La actividad física es vital para mejorar el bienestar y estado de salud, sobre todo en personas de la tercera edad. En ese sentido, el Ministerio de Salud (Minsa) brinda recomendaciones para mejorar la calidad de vida de los adultos mayores a través del baile. El Minsa reconoce el baile como una herramienta efectiva para promover la salud física y mental en esta etapa de la vida, destacando sus múltiples beneficios.
El envejecimiento se asocia naturalmente con cambios fisiológicos que pueden afectar la movilidad, la fuerza muscular, la coordinación y la función cognitiva. Estos cambios pueden aumentar el riesgo de caídas, enfermedades crónicas y deterioro de la calidad de vida. Sin embargo, la práctica regular de actividad física, como el baile, puede ayudar a mitigar estos efectos y promover un envejecimiento saludable.
El baile, en particular, ofrece una combinación única de beneficios físicos, mentales y sociales. A nivel físico, el baile mejora la salud cardiovascular, fortalece los músculos y huesos, aumenta la flexibilidad y el equilibrio, y mejora la coordinación motora. Estos beneficios contribuyen a reducir el riesgo de enfermedades crónicas como la hipertensión, la diabetes, la osteoporosis y las enfermedades cardíacas. Además, el baile puede ayudar a mantener un peso saludable y mejorar la postura.
En cuanto a los beneficios mentales, el baile estimula la función cognitiva, mejora la memoria y la concentración, reduce el estrés y la ansiedad, y promueve el bienestar emocional. La música y el movimiento coordinado pueden activar diferentes áreas del cerebro, mejorando la plasticidad neuronal y protegiendo contra el deterioro cognitivo asociado con la edad. El baile también puede ser una forma de expresión creativa y una fuente de alegría y satisfacción personal.
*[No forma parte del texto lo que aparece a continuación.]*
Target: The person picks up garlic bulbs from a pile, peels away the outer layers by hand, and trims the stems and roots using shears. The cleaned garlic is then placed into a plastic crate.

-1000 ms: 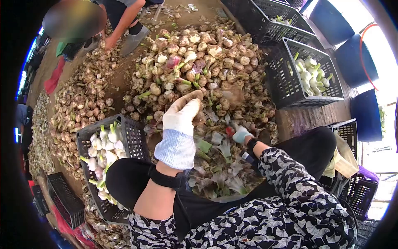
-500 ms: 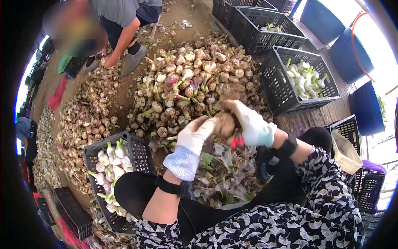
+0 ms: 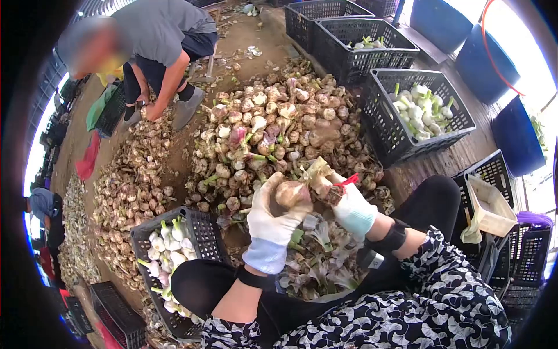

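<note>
Head view: just before the garlic heap [image 3: 264, 125], the left hand [image 3: 268, 218] curls round a garlic bulb [image 3: 290, 195]; the right hand [image 3: 347, 207], fingers bent beside it, grips a partly hidden red object [image 3: 350, 179]. A near crate [image 3: 209, 232] stands left of the heap, a farther crate [image 3: 381, 131] right; beyond it, a person [image 3: 160, 29] bends.

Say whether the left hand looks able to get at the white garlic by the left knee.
Likely yes: the white garlic lies in an open crate near the left hand, though that hand holds a bulb and the knee hides part of the crate.
</note>
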Motion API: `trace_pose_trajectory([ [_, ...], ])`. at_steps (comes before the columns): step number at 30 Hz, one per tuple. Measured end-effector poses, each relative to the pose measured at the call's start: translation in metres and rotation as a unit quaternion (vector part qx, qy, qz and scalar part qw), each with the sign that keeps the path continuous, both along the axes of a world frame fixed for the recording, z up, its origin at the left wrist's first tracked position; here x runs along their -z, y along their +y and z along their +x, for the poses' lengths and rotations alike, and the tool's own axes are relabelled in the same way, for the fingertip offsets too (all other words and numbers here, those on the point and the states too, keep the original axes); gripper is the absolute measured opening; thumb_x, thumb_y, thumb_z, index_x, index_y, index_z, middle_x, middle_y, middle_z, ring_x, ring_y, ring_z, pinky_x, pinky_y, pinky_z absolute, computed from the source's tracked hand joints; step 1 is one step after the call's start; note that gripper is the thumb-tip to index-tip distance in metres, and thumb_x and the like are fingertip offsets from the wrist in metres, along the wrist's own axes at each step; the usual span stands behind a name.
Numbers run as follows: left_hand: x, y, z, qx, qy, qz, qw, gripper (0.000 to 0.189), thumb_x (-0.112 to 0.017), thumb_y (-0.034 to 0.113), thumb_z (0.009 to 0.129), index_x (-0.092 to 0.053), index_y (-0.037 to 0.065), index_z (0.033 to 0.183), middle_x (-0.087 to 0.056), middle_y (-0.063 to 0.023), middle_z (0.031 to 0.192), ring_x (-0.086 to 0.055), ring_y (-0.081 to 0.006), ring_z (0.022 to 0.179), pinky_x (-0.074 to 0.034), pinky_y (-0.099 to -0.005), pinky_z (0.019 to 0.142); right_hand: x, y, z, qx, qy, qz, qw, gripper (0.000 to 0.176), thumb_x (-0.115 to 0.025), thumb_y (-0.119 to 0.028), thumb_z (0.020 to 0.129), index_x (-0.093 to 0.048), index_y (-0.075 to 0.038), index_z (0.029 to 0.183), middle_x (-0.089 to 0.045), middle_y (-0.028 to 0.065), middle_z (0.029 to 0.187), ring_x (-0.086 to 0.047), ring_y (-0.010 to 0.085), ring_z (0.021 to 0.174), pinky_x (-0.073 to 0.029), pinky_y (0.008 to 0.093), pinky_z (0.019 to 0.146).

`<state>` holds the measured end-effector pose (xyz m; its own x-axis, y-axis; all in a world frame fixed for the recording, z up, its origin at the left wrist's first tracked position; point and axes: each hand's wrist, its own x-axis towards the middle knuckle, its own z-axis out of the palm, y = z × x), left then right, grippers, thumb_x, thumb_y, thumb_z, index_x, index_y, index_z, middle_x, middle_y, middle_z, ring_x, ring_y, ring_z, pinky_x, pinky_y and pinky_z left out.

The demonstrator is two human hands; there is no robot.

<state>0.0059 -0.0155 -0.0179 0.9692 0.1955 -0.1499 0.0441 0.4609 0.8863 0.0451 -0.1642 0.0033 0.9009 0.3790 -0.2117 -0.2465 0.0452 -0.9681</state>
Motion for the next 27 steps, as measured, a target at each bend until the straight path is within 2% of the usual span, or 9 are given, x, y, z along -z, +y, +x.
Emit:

Además de los beneficios físicos y mentales, el baile ofrece importantes beneficios sociales. Participar en clases de baile o grupos de baile brinda la oportunidad de interactuar con otras personas, establecer nuevas amistades y combatir el aislamiento social. El baile puede ser una actividad divertida y gratificante que promueve la inclusión social y el sentido de pertenencia.
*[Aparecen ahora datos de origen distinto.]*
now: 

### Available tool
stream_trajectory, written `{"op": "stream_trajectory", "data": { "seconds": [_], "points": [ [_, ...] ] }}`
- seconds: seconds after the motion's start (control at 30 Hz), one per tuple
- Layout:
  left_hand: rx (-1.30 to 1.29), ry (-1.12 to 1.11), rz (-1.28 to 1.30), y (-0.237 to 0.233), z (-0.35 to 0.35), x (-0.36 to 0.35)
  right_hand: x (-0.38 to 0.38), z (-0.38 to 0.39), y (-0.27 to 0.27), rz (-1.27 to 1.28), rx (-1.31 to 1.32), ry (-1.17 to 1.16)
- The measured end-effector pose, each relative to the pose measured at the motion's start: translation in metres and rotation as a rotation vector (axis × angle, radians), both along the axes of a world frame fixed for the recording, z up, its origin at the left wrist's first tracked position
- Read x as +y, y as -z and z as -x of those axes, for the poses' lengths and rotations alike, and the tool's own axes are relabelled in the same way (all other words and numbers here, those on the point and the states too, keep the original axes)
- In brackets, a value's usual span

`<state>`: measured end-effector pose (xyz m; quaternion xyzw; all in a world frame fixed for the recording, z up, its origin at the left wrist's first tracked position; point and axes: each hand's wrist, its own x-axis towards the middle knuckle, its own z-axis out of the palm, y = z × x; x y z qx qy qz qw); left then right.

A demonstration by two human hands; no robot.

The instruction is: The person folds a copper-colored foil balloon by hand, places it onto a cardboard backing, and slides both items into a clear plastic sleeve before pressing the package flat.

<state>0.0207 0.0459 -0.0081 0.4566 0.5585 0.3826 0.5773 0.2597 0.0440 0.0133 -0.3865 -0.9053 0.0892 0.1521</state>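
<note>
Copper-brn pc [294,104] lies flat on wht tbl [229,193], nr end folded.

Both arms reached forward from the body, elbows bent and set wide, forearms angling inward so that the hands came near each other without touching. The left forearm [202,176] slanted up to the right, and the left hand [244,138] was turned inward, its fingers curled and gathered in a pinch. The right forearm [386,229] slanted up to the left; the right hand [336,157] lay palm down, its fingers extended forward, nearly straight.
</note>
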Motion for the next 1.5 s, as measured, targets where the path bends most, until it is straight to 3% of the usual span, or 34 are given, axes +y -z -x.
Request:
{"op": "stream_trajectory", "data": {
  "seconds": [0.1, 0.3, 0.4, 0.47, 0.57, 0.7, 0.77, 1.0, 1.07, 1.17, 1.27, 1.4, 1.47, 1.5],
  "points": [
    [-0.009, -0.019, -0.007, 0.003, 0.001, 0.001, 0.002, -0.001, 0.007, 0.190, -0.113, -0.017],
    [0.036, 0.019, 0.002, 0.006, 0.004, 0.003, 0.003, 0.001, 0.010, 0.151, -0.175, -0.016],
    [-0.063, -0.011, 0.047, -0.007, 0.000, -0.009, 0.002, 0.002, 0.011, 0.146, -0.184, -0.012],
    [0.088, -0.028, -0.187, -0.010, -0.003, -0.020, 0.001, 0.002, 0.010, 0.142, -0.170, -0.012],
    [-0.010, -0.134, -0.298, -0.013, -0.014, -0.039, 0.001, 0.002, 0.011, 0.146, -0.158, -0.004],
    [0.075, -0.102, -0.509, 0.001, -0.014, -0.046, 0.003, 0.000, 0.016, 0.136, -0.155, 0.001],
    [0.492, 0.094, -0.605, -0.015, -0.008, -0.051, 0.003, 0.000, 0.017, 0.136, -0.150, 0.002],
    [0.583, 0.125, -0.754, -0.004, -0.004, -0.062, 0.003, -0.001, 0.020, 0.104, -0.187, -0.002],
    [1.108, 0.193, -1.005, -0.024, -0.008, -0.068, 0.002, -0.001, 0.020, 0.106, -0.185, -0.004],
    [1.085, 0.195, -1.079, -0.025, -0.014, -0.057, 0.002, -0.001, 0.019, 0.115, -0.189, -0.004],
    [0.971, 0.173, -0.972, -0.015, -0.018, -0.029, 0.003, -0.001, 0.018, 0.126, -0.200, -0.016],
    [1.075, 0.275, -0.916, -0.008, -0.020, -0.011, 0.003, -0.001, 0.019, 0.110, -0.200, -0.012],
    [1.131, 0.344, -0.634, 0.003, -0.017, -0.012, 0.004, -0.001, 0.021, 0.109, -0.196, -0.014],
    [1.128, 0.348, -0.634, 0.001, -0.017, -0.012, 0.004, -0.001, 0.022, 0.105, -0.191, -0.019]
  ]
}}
El Minsa recomienda a los adultos mayores incorporar el baile en su rutina diaria como una forma de mantenerse activos y saludables. Se sugiere comenzar con clases de baile adaptadas a sus capacidades físicas y preferencias personales. Existen diferentes estilos de baile que pueden ser adecuados para adultos mayores, como el baile de salón, el tango, la salsa, el folklore o el baile terapéutico. Es importante consultar con un médico antes de comenzar cualquier programa de ejercicios, especialmente si se tienen condiciones de salud preexistentes.
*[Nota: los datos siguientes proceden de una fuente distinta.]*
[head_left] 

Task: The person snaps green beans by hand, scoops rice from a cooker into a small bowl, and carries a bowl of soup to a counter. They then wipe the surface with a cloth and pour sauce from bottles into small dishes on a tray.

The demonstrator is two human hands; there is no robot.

El Minsa también enfatiza la importancia de crear un ambiente seguro y cómodo para la práctica del baile. Se recomienda utilizar calzado adecuado, realizar ejercicios de calentamiento antes de bailar y estiramientos después de bailar, y mantenerse hidratado durante la actividad. Es importante escuchar al cuerpo y detenerse si se siente dolor o fatiga.
El Ministerio de Salud continuará promoviendo el baile como una estrategia efectiva para mejorar la salud y el bienestar de los adultos mayores en todo el país. Se planean campañas de sensibilización y programas de capacitación para profesionales de la salud y líderes comunitarios, con el objetivo de fomentar la práctica del baile en centros de salud, hogares de ancianos y comunidades locales. El Minsa considera que el baile es una inversión en la salud y la calidad de vida de los adultos mayores, y un componente esencial de un envejecimiento activo y saludable. La iniciativa busca empoderar a los adultos mayores para que tomen el control de su salud y disfruten de una vida plena y activa a través del movimiento y la música. Se espera que esta promoción del baile contribuya a reducir la carga de enfermedades crónicas y mejorar la calidad de vida de la población adulta mayor en el país.